Reggeva la sua scatola con un braccio, e si guardava intorno a viso basso:

gli occhi scorrevano sinuosi da una parte all’altra, senza lasciar trasparire

nulla.

«Klaus?» pronunciò il signor Milligan, cercando qualcuno. «Dove si sarà

cacciato?» Lo sentii allontanarsi mentre salivamo al piano superiore.

Ci sistemammo nelle due camere a disposizione.

«Qui c’era un secondo salottino», mi disse Anna, aprendo la porta di

quella che sarebbe stata la mia camera. «Poi è diventata la stanza degli

ospiti. Sai, se fosse venuto qualche amico di…» tentennò, bloccandosi un

momento. Sbatté le palpebre, articolando un sorriso. «Non importa…

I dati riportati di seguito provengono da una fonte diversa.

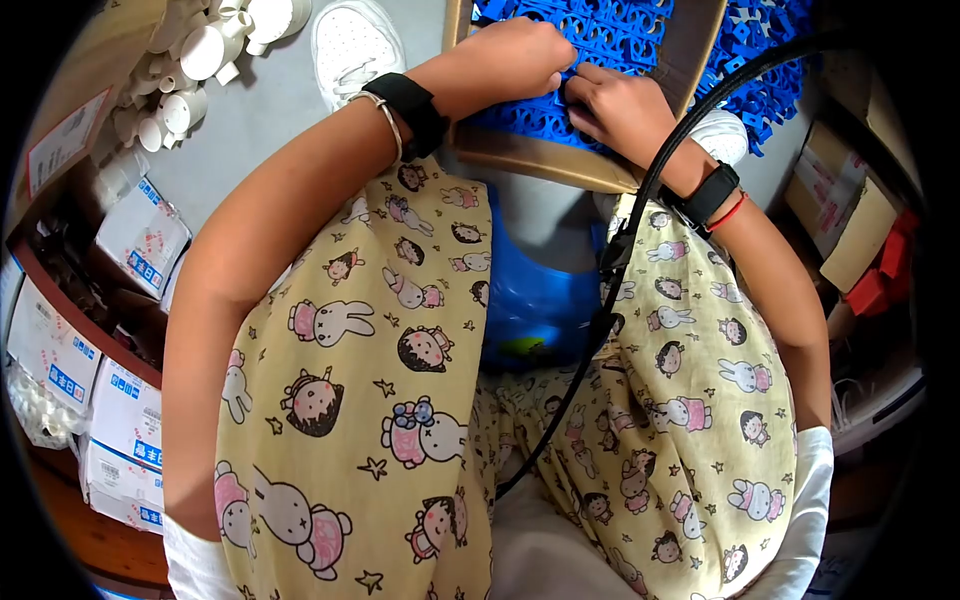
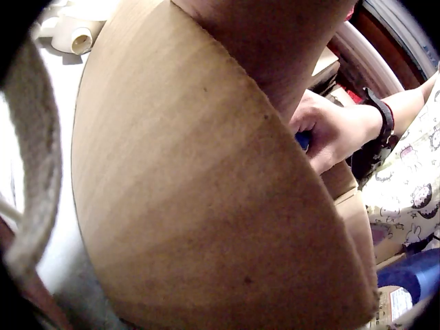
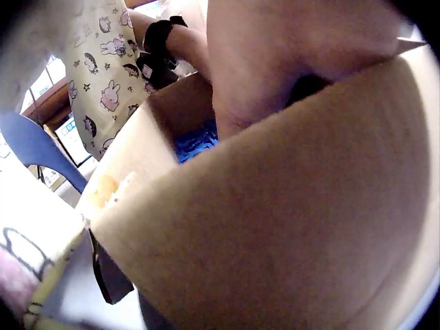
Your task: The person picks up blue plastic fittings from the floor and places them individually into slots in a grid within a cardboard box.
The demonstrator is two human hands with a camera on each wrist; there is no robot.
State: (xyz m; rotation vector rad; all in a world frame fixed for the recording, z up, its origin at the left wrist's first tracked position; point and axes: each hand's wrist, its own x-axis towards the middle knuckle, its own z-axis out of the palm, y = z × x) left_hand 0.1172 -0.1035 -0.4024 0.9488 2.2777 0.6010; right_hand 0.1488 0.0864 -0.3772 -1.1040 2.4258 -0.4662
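Observation:
In the head view, a cardboard box [image 1: 545,160] holds many small blue plastic parts [image 1: 620,40]. My left hand [image 1: 530,58] is over the box with its fingers curled; whatever lies inside them is hidden. Close to its right, my right hand [image 1: 622,110] has bent fingers above the parts. The left wrist view shows a blue piece [image 2: 302,141] pinched by the right hand [image 2: 337,130], while the left hand is mostly behind the box wall [image 2: 199,172]. From the right wrist, the right hand [image 3: 275,62] reaches over the box edge, fingertips hidden.
More blue parts [image 1: 765,60] lie on the floor right of the box. White pipe fittings [image 1: 205,50] are at the upper left, above white cartons [image 1: 140,235]. A black cable [image 1: 650,190] crosses the right forearm. Shoes [image 1: 355,50] flank the box; an open carton [image 1: 850,210] stands at right.

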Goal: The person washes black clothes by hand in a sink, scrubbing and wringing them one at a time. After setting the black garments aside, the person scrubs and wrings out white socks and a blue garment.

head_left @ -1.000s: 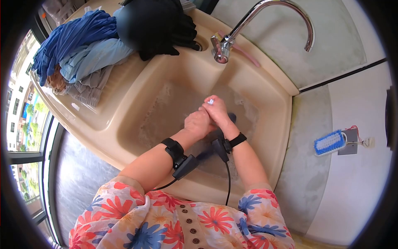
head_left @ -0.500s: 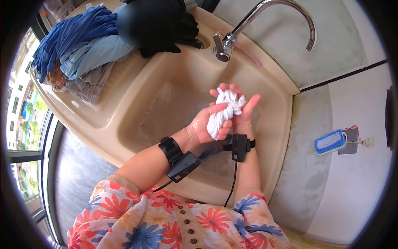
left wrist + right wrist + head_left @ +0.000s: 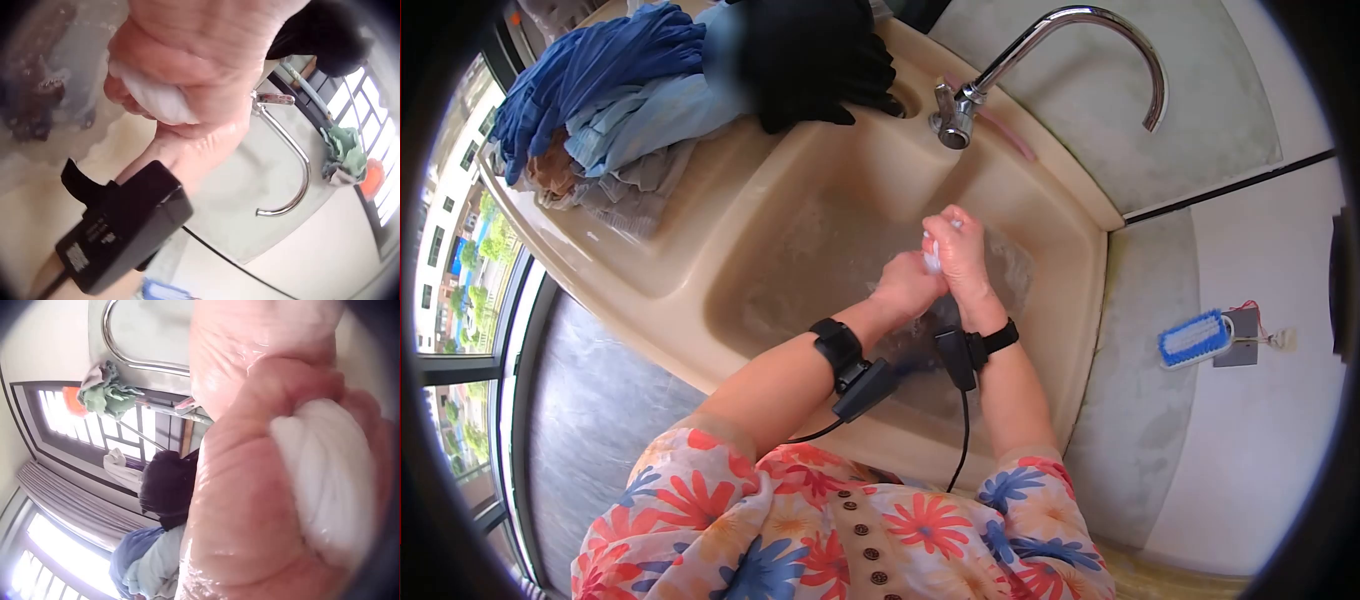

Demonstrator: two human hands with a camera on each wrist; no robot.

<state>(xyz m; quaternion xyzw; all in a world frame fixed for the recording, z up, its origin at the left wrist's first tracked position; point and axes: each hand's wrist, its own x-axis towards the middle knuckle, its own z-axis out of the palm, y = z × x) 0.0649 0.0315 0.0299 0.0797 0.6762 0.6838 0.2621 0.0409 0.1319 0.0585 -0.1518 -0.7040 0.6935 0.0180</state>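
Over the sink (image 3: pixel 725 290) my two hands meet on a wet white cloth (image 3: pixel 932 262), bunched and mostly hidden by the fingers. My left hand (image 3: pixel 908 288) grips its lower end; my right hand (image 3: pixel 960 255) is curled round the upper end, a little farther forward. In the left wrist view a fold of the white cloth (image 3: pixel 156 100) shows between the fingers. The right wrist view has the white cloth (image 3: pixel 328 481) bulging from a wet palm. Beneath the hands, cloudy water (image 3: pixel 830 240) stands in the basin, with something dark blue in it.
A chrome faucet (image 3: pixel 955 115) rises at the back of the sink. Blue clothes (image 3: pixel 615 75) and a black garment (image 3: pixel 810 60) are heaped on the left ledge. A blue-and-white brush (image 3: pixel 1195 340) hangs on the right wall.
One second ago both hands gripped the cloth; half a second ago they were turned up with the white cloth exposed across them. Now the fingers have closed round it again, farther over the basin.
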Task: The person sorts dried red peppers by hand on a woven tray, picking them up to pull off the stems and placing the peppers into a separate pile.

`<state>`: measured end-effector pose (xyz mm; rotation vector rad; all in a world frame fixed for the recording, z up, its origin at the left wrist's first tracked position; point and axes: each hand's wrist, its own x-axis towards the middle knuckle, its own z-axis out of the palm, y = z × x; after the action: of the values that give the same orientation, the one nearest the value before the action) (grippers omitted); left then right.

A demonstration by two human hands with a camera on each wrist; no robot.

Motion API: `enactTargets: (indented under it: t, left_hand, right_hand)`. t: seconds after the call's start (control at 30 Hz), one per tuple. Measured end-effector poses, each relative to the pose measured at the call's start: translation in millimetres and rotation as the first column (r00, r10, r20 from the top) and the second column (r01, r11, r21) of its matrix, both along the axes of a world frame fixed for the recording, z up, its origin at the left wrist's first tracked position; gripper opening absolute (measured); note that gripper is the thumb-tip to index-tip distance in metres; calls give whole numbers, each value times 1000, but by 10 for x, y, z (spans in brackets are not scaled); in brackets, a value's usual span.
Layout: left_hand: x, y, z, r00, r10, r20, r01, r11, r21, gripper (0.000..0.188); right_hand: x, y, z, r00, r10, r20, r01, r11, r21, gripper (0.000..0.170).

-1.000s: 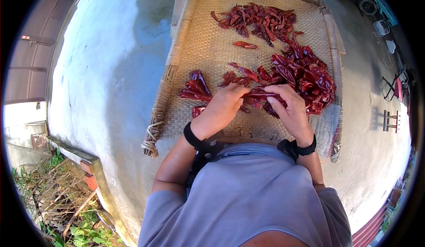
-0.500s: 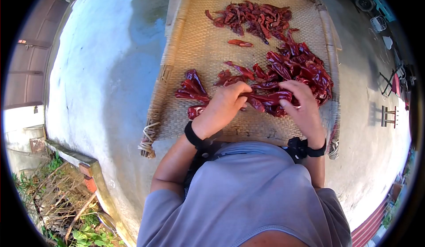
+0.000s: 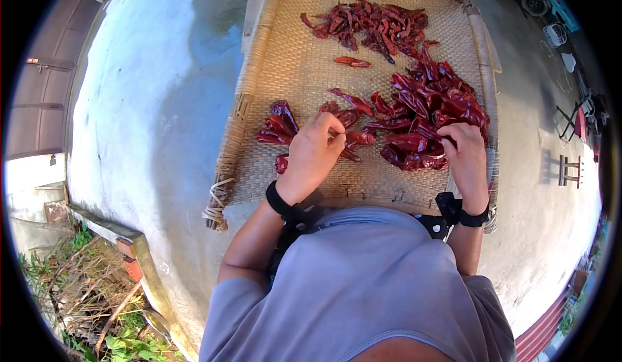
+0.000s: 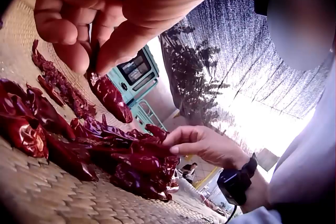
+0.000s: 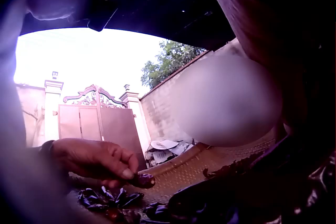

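My left hand (image 3: 315,149) pinches a dried red chili pepper (image 4: 111,98) between thumb and fingers, above the left part of the woven tray (image 3: 291,51). In the left wrist view this pepper hangs from the fingertips. At the right, my right hand (image 3: 466,158) has thumb and forefinger closed at the end of another chili pepper (image 3: 424,128), on the near edge of the large glossy pile (image 3: 463,106). A small bunch of chili peppers (image 3: 277,125) lies left of the left hand, with more peppers partly hidden under it.
Smaller, shrivelled chili pieces (image 3: 369,25) lie heaped at the tray's far end. One loose piece (image 3: 352,62) sits between that heap and the nearer peppers. A raised rim (image 3: 249,96) borders the tray. Concrete floor (image 3: 188,135) surrounds it, with a small stool (image 3: 570,171) to the right.
Both hands were together over one pepper. The right hand has let go of it and moved right to the pile, while the left keeps the pepper and shifts slightly left.
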<state>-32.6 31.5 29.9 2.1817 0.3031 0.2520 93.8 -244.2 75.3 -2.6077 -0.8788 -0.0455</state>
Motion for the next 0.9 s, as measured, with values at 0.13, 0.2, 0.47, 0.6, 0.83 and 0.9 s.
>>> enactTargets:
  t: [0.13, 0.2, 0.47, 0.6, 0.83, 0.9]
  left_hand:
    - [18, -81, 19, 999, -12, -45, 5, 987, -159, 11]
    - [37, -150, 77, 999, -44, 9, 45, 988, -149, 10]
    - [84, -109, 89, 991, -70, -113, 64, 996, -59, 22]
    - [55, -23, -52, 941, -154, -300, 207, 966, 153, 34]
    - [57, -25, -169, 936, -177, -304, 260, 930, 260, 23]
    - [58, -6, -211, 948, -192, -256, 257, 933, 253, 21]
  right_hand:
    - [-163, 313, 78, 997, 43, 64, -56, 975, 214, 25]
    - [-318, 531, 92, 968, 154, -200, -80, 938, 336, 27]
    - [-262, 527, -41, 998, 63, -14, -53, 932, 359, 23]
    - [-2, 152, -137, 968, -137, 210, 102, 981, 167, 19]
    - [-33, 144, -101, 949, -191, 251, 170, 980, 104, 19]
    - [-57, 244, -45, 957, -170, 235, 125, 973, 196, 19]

Insomma, è tua adesso. Ti piace? Se c’è qualcosa che preferiresti cambiare,

o spostare, non so…»

«No…» sussurrai, sulla soglia di una stanza che finalmente potevo

definire solo mia.

Non più camere condivise, o le tapparelle che segavano la luce all’alba;

non più il pavimento gelido e impolverato, o il grigiore delle pareti color

topo.

Era una stanzetta discreta, con il parquet a pavimento e un lungo

specchio in ferro battuto nell’angolo in fondo. Il vento che entrava dalla

finestra aperta gonfiava morbidamente le tende di lino, e le lenzuola pulite

spiccavano bianchissime su un caldo copriletto vermiglio; mi ritrovai a

sfiorarne un angolo candido, quando mi avvicinai con ancora la scatola

sottobraccio. Controllai che la signora Milligan fosse andata di là e poi mi

abbassai frettolosamente ad annusarle: l’odore fresco di bucato mi inebriò

le narici e io chiusi gli occhi, inspirandolo a fondo.